In response to Section 1013 of the Medicare Modernization Act, AHRQ requested an evidence report to synthesize the evidence on the comparative effectiveness of core needle and open surgical biopsy for diagnosis of breast cancer. The topic was nominated in a public process. The Scientific Resource Center (SRC) for the AHRQ Effective Health Care Program recruited a technical expert panel (TEP) to give input on key steps including the selection and refinement of the questions to be examined. The expert panel membership is provided in Appendix A.

Upon AHRQ approval, the draft Key Questions were posted for public comment. After receipt of public commentary, the SRC finalized the Key Questions and submitted them to AHRQ for approval. These Key Questions are presented in the Scope and Key Questions section of the Introduction.

Our EPC created a work plan for developing the evidence report.
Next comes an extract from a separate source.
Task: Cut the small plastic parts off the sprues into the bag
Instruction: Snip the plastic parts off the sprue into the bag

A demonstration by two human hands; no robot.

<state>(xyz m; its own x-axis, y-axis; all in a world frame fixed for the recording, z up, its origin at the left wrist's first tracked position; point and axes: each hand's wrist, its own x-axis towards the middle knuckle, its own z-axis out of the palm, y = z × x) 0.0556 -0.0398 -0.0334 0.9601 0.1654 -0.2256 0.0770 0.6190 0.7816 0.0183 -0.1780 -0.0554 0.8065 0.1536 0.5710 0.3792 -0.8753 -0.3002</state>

The process consisted of working with AHRQ, the SRC, and the technical experts to outline the report’s objectives, performing a comprehensive literature search, abstracting data, constructing evidence tables, synthesizing the data, and submitting the report for peer review.

In designing the study questions and methodology at the outset of this report, the EPC consulted several technical and content experts. Broad expertise and perspectives were sought. Divergent and conflicted opinions are common and perceived as healthy scientific discourse that results in a thoughtful, relevant systematic review. Therefore, in the end, study questions, design and/or methodologic approaches do not necessarily represent the views of individual technical and content experts.

Search Strategy

The medical literature was searched from December 1990 through November 10, 2008, and the PubMed and EMBASE searches were updated to September 11, 2009. The full strategy is provided in Appendix B. In brief, we searched 14 external and internal databases, including PubMed and EMBASE, for clinical trials addressing the Key Questions. To supplement the electronic searches, we also examined the bibliographies/reference lists of included studies, recent narrative reviews, and scanned the content of new issues of selected journals and selected relevant gray literature sources.

Study Selection

We selected the studies that we consider in this report using a priori inclusion criteria. Some of the criteria we employed are geared towards ensuring that we used only the most reliable evidence. Other criteria were developed to ensure that the evidence is not derived from atypical patients or interventions, and/or outmoded technologies.

Studies of diagnostic test performance compare results of the experimental test to a reference test. The reference test is intended to measure the “true” disease status of each patient. It is important that the results of the reference test be very close to the truth, or the performance of the experimental test will be poorly estimated. For the diagnosis of breast cancer, the “gold standard” reference standard test is open surgical biopsy. However, an issue with the use of open surgical biopsy as the reference standard in large cohort studies of screening-detected breast abnormalities is the difficulty of subjecting women with probably benign lesions to open surgical biopsy. Furthermore, restricting the evidence base to studies that used open surgery as the reference standard for all enrolled subjects would eliminate the majority of the evidence. Therefore, we have chosen to use a combination of clinical and radiologic followup as well as open surgical biopsy as the reference standard for our analysis.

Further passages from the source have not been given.